On July 20, 2006, the United States Senate voted to renew the Voting Rights Act for 25 more years. The vote was unanimous, 98 to 0. That followed an overwhelmingly bipartisan vote in the House of Representatives, which passed it by a vote of 390 to 33. President George Bush signed the renewal with apparent enthusiasm a few days later. This bipartisan support for the Voting Rights Act — first enacted into law 50 years ago this month by Lyndon B. Johnson — was not unusual; indeed, it was the rule throughout most of the legislation’s history on Capitol Hill. And if you want to understand how dramatically Congress’s partisan landscape has changed in the Obama era, it’s a particularly useful example. As it happens, two bills introduced in the past two years would restore at least some of the act’s former strength, after the 2013 Supreme Court decision in Shelby v. Holder, which significantly weakened it. And both are languishing, with no significant Republican support and no Republican leader willing to bring them to the floor for a vote. What was, less than a decade ago, an uncontroversial legislative no-brainer is now lost in the crevasse of our partisan divide.

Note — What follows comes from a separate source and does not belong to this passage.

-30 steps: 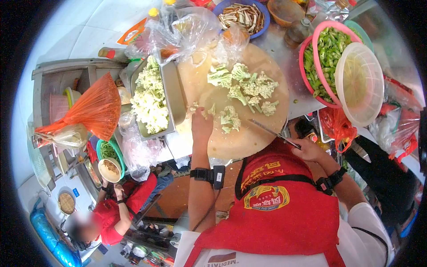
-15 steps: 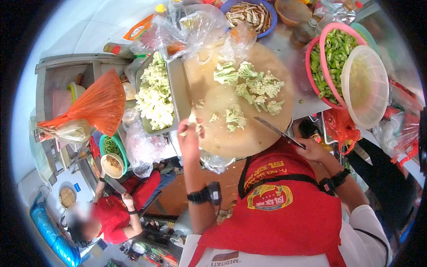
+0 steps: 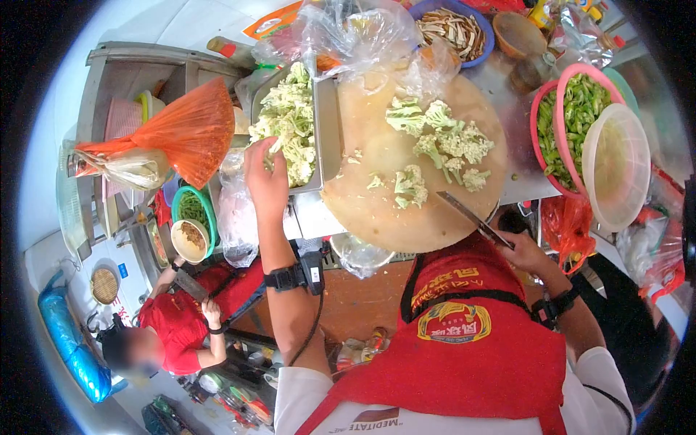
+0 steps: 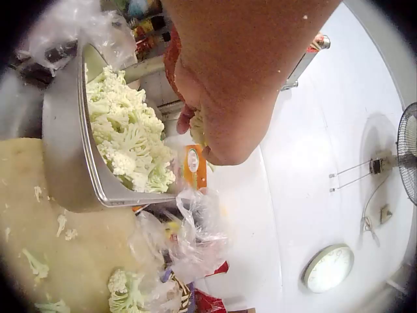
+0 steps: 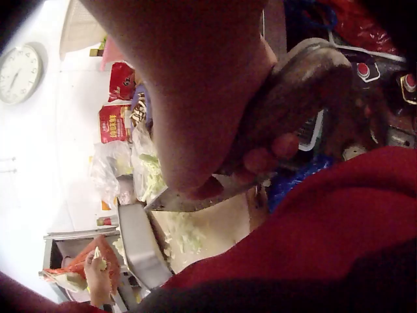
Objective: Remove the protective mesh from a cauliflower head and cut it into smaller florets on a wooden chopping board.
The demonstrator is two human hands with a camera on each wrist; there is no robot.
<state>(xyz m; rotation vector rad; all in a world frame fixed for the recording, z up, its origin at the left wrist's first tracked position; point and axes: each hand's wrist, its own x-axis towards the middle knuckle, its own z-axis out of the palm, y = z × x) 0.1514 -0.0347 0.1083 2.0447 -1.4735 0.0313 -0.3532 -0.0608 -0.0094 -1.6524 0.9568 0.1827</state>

he newly inhospitable climate the Voting Rights Act faces on Capitol Hill is largely the result of the 50-year effort to weaken the law that I wrote about in the magazine’s Aug. 2 cover story, conducted by a small group of ideologues and activists intent on weakening its strongest provisions. And the change threatens to render President Obama’s recent calls for the “restoration” of the act — which he reiterated in a letter to the magazine today — moot for as long as Congress maintains its current partisan makeup.
“There is not any way these bills can move without Republican support,” Representative John Lewis, Democrat of Georgia, a supporter of the legislation and a major figure during the fight for voting rights in the 1960s, told me.
Most of the activity around the Voting Rights Act since its inception has involved its Section 5, which came to require some 15 states with histories of institutional discrimination at the ballot box to submit any changes in their statewide voting laws to federal authorities for approval. From the outset, the provision raised hackles throughout the South, and it continued to be a target of conservative critics of the law, who by the early 1980s were arguing that the law had done such a good job enfranchising blacks that Section 5 was no longer needed.